═══ Supplied material ═══

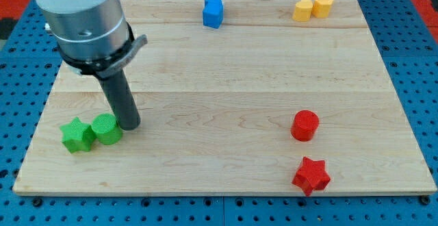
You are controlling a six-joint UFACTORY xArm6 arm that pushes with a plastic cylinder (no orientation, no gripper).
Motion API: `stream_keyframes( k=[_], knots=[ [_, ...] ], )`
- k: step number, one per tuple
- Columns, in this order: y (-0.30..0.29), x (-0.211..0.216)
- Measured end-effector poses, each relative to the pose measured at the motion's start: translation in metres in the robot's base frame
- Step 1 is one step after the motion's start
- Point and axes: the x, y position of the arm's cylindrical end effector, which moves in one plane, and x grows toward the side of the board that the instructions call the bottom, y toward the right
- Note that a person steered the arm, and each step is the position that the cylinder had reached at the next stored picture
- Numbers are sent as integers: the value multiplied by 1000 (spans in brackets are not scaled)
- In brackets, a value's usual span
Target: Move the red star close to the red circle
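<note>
The red star [311, 175] lies near the board's bottom edge at the view's right. The red circle [305, 125] stands just above it, a small gap apart. My tip [131, 126] rests on the board at the view's left, touching or almost touching the right side of the green circle [106, 129]. It is far to the left of both red blocks.
A green star [77, 135] sits against the green circle's left. A blue block [213, 11] stands at the top middle. Two yellow blocks [303, 9] [322, 5] sit side by side at the top right. The wooden board [226, 82] lies on a blue pegboard.
</note>
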Motion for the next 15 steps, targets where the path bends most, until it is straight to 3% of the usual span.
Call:
stream_keyframes(
  k=[1, 3, 5, 7, 10, 12, 14, 15],
  knots=[
    [6, 19],
    [118, 112],
    [144, 114],
    [214, 114],
    [255, 113],
    [393, 113],
    [366, 114],
    [323, 81]
  ],
)
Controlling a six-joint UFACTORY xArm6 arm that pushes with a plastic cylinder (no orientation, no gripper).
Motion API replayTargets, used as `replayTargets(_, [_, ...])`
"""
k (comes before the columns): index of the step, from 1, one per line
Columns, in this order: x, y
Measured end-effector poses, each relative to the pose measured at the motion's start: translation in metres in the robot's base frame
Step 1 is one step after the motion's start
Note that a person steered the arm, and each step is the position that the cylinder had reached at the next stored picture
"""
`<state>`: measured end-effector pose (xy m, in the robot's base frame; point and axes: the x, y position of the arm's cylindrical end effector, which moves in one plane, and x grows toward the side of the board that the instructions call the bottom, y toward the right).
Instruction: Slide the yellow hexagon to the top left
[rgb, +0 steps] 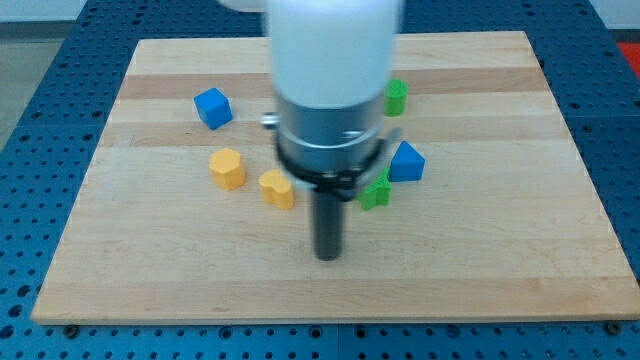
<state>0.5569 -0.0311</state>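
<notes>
My tip (328, 255) is resting on the surface (480, 270), below and right of the yellow heart (277, 188). No claw fitted (just the rod). The yellow hexagon (227, 168) is sitting left of centre. Risk: heading up-left, I'm likely catching the heart first and scattering both.

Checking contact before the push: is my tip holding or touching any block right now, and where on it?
Nothing is held. My tip rests on bare board, apart from all blocks, below and to the view's right of the yellow hexagon.
</notes>
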Motion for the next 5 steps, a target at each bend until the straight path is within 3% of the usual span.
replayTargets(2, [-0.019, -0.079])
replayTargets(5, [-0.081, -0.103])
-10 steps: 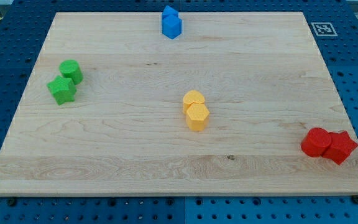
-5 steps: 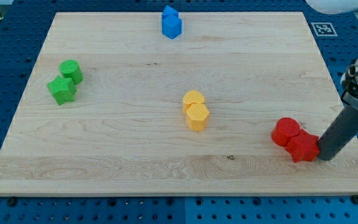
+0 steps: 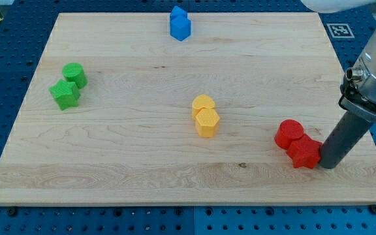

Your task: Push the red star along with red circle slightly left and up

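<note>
In the camera view we see my tip (image 3: 326, 165) standing on the wooden board (image 3: 129, 150) at the view's lower right, pressed against the right side of the red star (image 3: 304, 153). The red star touches the red circle (image 3: 288, 134), which lies just to its upper left, so the two red blocks form one group near the board's right edge. The arm ends in a plain dark rod (image 3: 343, 138), so there are no jaws to be apart or together. In the middle of the board two yellow blocks (image 3: 205, 115) stand touching each other. At the view's left a green circle (image 3: 74, 74) touches a green star (image 3: 64, 94). At the view's top two blue blocks (image 3: 180, 23) stand together; their shapes we cannot tell.
</note>
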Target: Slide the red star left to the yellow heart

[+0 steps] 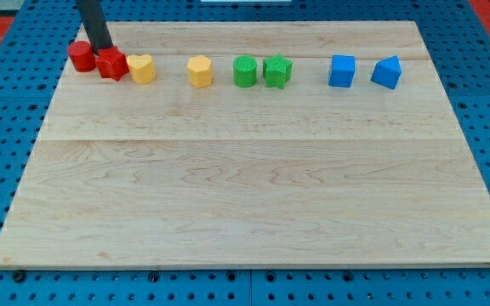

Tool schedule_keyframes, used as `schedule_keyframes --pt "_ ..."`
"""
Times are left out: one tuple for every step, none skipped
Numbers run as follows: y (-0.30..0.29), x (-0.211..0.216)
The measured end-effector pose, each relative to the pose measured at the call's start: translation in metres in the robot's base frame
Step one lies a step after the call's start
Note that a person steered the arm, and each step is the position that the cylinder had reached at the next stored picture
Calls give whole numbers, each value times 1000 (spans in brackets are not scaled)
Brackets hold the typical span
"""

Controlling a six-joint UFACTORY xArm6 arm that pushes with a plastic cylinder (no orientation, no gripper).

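Note:
The red star (112, 65) lies near the board's top left corner. It touches the yellow heart (142, 68) on its right and a red round block (81, 56) on its left. The dark rod comes down from the view's top edge. My tip (103, 48) stands just above the red star at its upper left edge, between the star and the red round block.
Along the top of the wooden board (253, 170) stand a yellow hexagonal block (200, 71), a green round block (244, 71), a green star (276, 70), a blue cube (342, 70) and a blue angular block (386, 72). A blue pegboard surrounds the board.

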State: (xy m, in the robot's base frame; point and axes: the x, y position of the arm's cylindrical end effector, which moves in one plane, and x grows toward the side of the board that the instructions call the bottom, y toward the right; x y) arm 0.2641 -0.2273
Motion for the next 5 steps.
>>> schedule_keyframes --pt "0 3" --pt "5 -17" --pt "-16 -20" --pt "-32 -7" --pt "-32 14"
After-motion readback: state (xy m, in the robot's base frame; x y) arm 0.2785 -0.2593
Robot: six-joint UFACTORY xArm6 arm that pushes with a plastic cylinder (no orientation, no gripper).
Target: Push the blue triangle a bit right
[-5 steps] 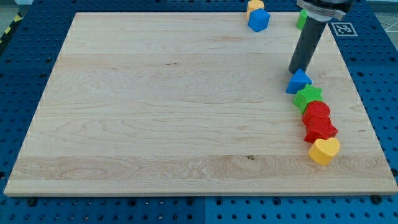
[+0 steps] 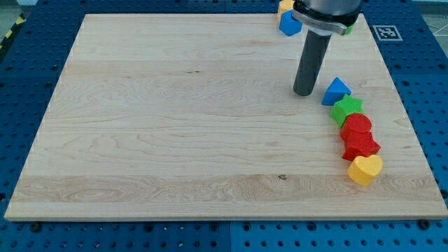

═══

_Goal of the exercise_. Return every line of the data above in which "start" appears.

_Response area_.
- Measured end-effector poses, each relative to the pose measured at the motion's start: translation in metres in the robot's base frame
- Step 1 is one step after the motion's start
Measured end-effector poses, each relative to the pose measured at the motion's start: translation in metres in the robot's base frame
Step 1 is one step after the motion's start
The measured end-effector pose, each relative to the pose measured at the call's start: translation in metres in the robot's base frame
Step one lies a step after the call's start

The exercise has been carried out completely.